▶ About this exercise: Skip the images and copy each record exactly as written.

▶ Data to examine:
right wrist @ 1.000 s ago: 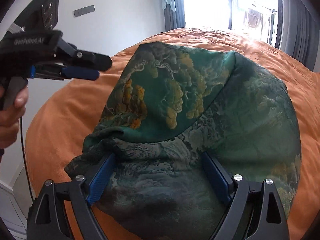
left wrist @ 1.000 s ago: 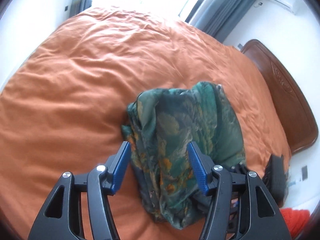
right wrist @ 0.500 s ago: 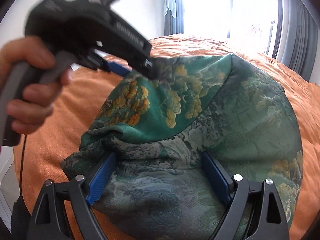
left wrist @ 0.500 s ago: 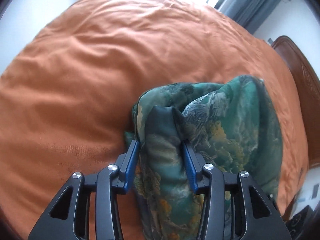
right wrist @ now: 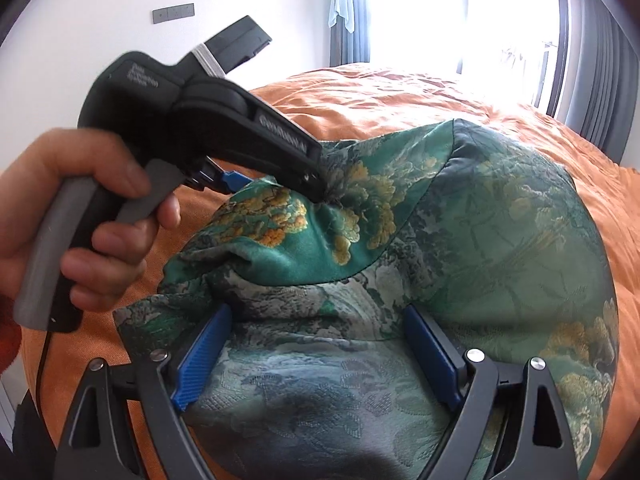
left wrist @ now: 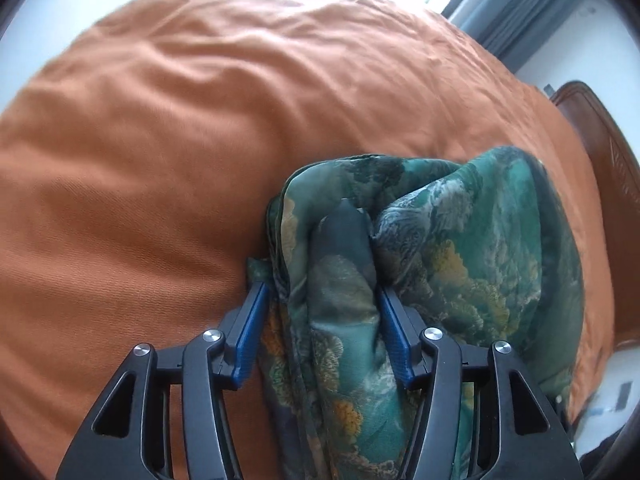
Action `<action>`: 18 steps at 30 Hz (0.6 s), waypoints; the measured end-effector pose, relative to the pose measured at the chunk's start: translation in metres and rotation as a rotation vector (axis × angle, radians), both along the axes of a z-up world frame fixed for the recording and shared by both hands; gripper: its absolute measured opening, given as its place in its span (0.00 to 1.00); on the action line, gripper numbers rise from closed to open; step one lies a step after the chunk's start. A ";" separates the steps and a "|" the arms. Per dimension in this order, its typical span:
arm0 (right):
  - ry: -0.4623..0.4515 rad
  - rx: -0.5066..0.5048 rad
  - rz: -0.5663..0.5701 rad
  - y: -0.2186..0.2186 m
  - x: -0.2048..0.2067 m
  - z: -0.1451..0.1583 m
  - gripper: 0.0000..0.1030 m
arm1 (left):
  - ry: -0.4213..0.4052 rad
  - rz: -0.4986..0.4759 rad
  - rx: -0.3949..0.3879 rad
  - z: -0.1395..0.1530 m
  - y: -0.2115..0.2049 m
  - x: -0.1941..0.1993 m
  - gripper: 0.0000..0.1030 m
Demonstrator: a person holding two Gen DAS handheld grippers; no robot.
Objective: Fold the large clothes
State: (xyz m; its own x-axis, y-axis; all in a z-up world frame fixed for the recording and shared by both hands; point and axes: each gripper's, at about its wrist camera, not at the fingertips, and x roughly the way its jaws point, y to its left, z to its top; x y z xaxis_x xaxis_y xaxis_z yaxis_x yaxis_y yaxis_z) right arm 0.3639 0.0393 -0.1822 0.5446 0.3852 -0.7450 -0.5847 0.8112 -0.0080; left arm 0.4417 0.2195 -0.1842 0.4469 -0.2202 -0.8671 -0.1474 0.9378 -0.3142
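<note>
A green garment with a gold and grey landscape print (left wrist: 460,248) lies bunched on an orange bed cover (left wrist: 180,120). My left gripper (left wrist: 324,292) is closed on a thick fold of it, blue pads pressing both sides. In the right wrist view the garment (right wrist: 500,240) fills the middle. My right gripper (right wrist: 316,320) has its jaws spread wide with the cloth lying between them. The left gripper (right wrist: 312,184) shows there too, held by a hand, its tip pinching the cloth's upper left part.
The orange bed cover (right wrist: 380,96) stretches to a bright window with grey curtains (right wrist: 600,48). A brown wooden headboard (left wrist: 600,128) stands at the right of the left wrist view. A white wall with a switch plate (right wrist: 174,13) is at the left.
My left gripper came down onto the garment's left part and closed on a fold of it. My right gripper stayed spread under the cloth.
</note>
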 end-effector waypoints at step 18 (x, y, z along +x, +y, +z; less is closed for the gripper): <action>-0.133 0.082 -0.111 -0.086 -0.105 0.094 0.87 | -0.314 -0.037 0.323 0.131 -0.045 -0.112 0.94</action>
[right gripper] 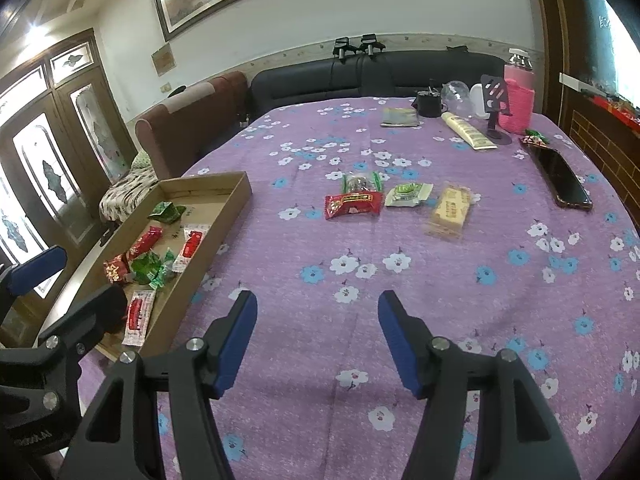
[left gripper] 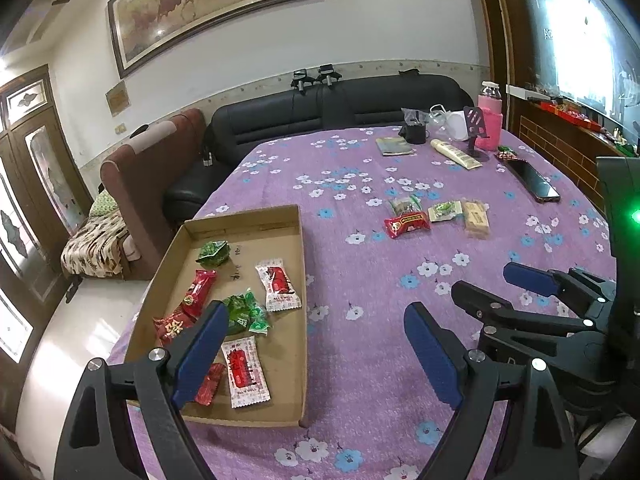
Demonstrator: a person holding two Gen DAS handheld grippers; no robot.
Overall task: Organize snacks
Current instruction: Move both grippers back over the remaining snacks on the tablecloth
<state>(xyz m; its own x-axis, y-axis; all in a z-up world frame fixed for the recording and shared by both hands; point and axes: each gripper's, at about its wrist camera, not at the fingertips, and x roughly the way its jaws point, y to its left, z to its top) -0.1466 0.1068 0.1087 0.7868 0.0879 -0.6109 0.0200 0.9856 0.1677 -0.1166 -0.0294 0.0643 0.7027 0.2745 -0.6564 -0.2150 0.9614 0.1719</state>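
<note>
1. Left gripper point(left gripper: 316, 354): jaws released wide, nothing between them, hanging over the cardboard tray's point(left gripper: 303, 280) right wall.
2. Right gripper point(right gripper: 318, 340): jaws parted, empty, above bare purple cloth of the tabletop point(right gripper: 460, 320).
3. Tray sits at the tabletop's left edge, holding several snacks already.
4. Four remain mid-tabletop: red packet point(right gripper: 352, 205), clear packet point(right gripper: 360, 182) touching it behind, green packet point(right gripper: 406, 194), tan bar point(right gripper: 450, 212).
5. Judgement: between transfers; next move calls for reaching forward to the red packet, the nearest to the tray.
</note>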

▶ Task response:
right wrist @ 1.000 s ago: 
left wrist @ 1.000 s ago: 
right wrist @ 0.500 s ago: 
left wrist @ 0.500 s ago: 
right wrist @ now: 
left wrist @ now: 
Action `<action>`: 18 steps at 30 Hz (0.6 s), waypoints; the measured end-effector pose, relative to the pose measured at the chunk's start: translation in metres and rotation as a rotation vector (axis × angle, radians), both along the axes of a z-up world frame fixed for the recording and shared by both hands; gripper: its absolute measured opening, given as its place in its span (0.00 to 1.00); on the action line, gripper numbers rise from closed to open; step one lies a step after the chunk's start. A ";" separates the steps and a "|" the arms. Per dimension in this order, its typical span:
arm0 (right):
  - ry: -0.4623..0.4515 rad
  - rx: -0.5066..0.5048 rad
  - rz: -0.5663..0.5701 rad
  - y: -0.2186..0.2186 m
  - x: -0.2048..0.2067 m
  - z: -0.1451..0.1583 m
  - gripper: 0.0000..0.1030 m
arm1 (left):
  - ry: -0.4213..0.4052 rad
  - rz: -0.4986..0.4759 rad
  - rx: -0.3949..0.3879 rad
  - z: -0.1395..0.1530 m
  - y: -0.2115..0.2049 m
  - x: -0.1941..0.1993 m
  - gripper: 0.0000..0.1030 m
Demonstrator: a person holding two Gen DAS handheld grippers; no robot.
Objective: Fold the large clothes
State: (xyz m; its own x-axis, y-axis; all in a z-up world frame fixed for the recording and shared by both hands; point and axes: each gripper's, at about its wrist camera, not at the fingertips, and x roughly the way its jaws point, y to its left, z to its top; x y z xaxis_x xaxis_y xaxis_z yaxis_x yaxis_y yaxis_z) right arm 0.3639 0.0393 -0.1822 0.5446 0.3852 -0.7450 -0.5847 0.8112 -0.0080; left arm 0.4417 0.2195 -0.1842 0.4469 -0.2202 -0.8671 -0.1474 0.9378 -0.3142
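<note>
A green garment with a gold and grey landscape print (left wrist: 460,248) lies bunched on an orange bed cover (left wrist: 180,120). My left gripper (left wrist: 324,292) is closed on a thick fold of it, blue pads pressing both sides. In the right wrist view the garment (right wrist: 500,240) fills the middle. My right gripper (right wrist: 316,320) has its jaws spread wide with the cloth lying between them. The left gripper (right wrist: 312,184) shows there too, held by a hand, its tip pinching the cloth's upper left part.
The orange bed cover (right wrist: 380,96) stretches to a bright window with grey curtains (right wrist: 600,48). A brown wooden headboard (left wrist: 600,128) stands at the right of the left wrist view. A white wall with a switch plate (right wrist: 174,13) is at the left.
My left gripper came down onto the garment's left part and closed on a fold of it. My right gripper stayed spread under the cloth.
</note>
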 end-effector waypoints at step 18 (x, y, z along +x, +y, +z; less is closed for the gripper): <action>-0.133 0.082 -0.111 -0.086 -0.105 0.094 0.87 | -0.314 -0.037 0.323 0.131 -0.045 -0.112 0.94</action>
[right gripper] 
[left gripper] 
Demonstrator: a person holding two Gen DAS handheld grippers; no robot.
Overall task: Organize snacks
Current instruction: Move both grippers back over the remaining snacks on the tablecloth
<state>(xyz m; its own x-axis, y-axis; all in a z-up world frame fixed for the recording and shared by both hands; point and axes: each gripper's, at about its wrist camera, not at the fingertips, and x roughly the way its jaws point, y to its left, z to its top) -0.1466 0.1068 0.1087 0.7868 0.0879 -0.6109 0.0200 0.9856 0.1677 -0.1166 -0.0294 0.0643 0.7027 0.2745 -0.6564 -0.2150 0.9614 0.1719</state>
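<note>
1. Left gripper point(left gripper: 316, 354): jaws released wide, nothing between them, hanging over the cardboard tray's point(left gripper: 303, 280) right wall.
2. Right gripper point(right gripper: 318, 340): jaws parted, empty, above bare purple cloth of the tabletop point(right gripper: 460, 320).
3. Tray sits at the tabletop's left edge, holding several snacks already.
4. Four remain mid-tabletop: red packet point(right gripper: 352, 205), clear packet point(right gripper: 360, 182) touching it behind, green packet point(right gripper: 406, 194), tan bar point(right gripper: 450, 212).
5. Judgement: between transfers; next move calls for reaching forward to the red packet, the nearest to the tray.
</note>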

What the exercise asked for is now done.